简体   繁体   English

在 python 中使用 LSTM 添加滞后时的 NaN 值

[英]NaN value when adding lags using LSTM in python

I'm trying to analyze and predict sales based on a dataset, I have already tidied up my data, however, when I try to create lags, the monthly sales lags have values of NaN, what does this NaN mean?我正在尝试根据数据集分析和预测销售额,我已经整理了我的数据,但是,当我尝试创建滞后时,每月销售额滞后的值为 NaN,这个 NaN 是什么意思? From the tutorial I'm referring, he doesn't have these NaN value, at least when he drops NaN values, he still have some output but in my case, I do not have anything when I drop NaN values...从我指的教程中,他没有这些 NaN 值,至少当他删除 NaN 值时,他仍然有一些输出,但在我的情况下,当我删除 NaN 值时,我什么都没有......

from __future__ import division
from datetime import datetime, timedelta, date
import pandas as pd
%matplotlib inline
import matplotlib.pyplot as plt
import numpy as np

import warnings
warnings.filterwarnings("ignore")

import plotly.plotly as py
import plotly.offline as pyoff
import plotly.graph_objs as go

import keras
from keras.layers import Dense
from keras.models import Sequential
from keras.optimizers import Adam 
from keras.callbacks import EarlyStopping
from keras.utils import np_utils
from keras.layers import LSTM
from sklearn.model_selection import KFold, cross_val_score, train_test_split

#initiate plotly
pyoff.init_notebook_mode()

#read data
df = pd.read_csv(r"C:\Users\User\Desktop\UOW\Yr3\FYP\Sample.csv", encoding='latin-1')

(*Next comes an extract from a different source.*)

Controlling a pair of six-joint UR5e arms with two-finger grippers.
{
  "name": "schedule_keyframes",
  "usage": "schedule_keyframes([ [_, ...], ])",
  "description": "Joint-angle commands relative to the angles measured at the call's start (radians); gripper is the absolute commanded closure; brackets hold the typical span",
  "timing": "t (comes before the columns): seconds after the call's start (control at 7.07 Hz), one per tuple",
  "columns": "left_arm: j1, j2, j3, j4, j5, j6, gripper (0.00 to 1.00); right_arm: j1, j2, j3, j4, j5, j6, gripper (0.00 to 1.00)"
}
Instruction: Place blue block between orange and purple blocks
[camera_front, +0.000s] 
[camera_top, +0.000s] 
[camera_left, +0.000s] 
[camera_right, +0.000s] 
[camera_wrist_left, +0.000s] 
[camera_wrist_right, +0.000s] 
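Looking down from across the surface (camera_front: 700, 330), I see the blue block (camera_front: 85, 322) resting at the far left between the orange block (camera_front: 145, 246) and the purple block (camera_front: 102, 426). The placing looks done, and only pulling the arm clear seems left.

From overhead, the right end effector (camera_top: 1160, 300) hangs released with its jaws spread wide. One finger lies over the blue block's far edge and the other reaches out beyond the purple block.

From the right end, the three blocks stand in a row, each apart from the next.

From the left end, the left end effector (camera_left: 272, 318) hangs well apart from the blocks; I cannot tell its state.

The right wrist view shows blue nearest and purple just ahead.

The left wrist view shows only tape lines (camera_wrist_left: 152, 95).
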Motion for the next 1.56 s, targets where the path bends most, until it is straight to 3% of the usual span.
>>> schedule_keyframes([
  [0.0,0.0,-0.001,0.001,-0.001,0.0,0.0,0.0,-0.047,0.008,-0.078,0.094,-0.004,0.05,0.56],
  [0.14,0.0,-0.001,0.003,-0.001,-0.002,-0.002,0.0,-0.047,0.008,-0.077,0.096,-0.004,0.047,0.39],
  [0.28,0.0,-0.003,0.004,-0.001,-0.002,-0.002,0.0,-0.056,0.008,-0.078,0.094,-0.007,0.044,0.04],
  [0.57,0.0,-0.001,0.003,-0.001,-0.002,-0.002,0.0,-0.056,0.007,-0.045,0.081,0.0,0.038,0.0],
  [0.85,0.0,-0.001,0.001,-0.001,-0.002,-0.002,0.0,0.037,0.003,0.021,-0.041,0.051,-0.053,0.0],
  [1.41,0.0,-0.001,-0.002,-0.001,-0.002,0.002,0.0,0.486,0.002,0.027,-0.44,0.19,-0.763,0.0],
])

df['Order Date'] = pd.to_datetime(df['Order Date'])

df.head(10)

# Drop empty cells
df.dropna(axis=0, how='all', thresh=None, subset=None, inplace=False)
df.shape

# Drop unwanted columns
# Order ID, Ship Date, Ship Mode, Segment, Country, City, State, Postal Code, Region, Product ID, 
Category, Sub-Category, Product Name,

# Discount
df_sales = df.drop(['Order ID', 'Segment', 'Country', 'City', 'State', 'Postal Code', 'Region', 'Product ID', 'Category', 'Sub-Category', 'Product Name','Discount'], axis = 1)
df_sales.head(10)

# represent month in date field as its first day
df_sales['Order Date'] = pd.to_datetime(df_sales['Order Date']).dt.strftime("%Y-%m-%d")
df_sales = df_sales.groupby('Order Date').Sales.sum().reset_index()
df_sales

#plot monthly sales
 plot_data = [
    go.Scatter(
        x=df_sales['Order Date'],
        y=df_sales['Sales'],
    )
]
plot_layout = go.Layout(
         title='Montly Sales'
    )
fig = go.Figure(data=plot_data, layout=plot_layout)
pyoff.iplot(fig)

# Create a new dataframe to model the difference
df_diff = df_sales.copy()

# Add previous sales to the next row
df_diff['Prev_Sales'] = df_diff['Sales'].shift(1)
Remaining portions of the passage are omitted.